Different cultures distinguish colours into different classes. You can do an experiment where you give a person sheet of randomly colored pages and ask them to divide them into named stacks.
A western civilisation member might do something like Red, Brown, Orange, Yellow, Green, Blue, Pink, Violet, Grey and perhaps do something special with White/Black. (11 basic colours)
A Russian will most likely split blue into light blue and dark blue. (12 basic colours)
Himba people have 5 basic colours:
Serandu – used to describe reds, browns, oranges and some yellows
Dambu – includes a variety of greens, reds, beige and yellows
Zuzu – used to described most dark colours, black, dark red, dark purple, dark blue, etc.
Vapa – used for some yellows and white
Buru – used to describe a collection of greens and blues
When I was a kid, it was "obvious" to me that dark green and light green were two completely different colors, and it frustrated me to no end that people wouldn't agree with me, yet insist that pink and red were different colors.
It’s a majorly weird thing.

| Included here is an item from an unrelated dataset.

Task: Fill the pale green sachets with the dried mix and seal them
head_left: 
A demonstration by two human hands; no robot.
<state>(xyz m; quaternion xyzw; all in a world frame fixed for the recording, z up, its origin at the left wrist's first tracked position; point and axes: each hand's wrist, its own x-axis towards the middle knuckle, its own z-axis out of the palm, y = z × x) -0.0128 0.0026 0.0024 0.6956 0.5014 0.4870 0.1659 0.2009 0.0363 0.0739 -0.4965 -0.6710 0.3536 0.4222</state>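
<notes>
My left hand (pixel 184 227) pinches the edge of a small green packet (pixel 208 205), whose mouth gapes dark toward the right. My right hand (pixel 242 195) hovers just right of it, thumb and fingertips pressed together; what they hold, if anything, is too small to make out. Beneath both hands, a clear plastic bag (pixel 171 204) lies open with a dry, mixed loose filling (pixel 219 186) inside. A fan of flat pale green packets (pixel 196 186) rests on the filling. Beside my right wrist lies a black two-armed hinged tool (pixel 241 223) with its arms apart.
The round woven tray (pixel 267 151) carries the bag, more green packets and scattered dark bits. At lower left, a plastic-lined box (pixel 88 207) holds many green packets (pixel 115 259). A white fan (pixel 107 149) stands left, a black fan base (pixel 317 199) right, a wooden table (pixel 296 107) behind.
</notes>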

Knowing of a colour makes it obvious, but not having the concept embedded into your neurons means it isn’t split and out and distinguished when you experience the world. There are some African tribes with a very different knowledge of blue and green to us that makes the contrast very clear
There is much confusion about the Greek color theory, and I can imagine that for this reason there is also lots of confusion about which word is used for which color. The Greeks with their arts were merely interested in representing humans accurately and not interested in making landscapes. This might also explain why there is not much attention for the color blue in the writings that survived from that time period.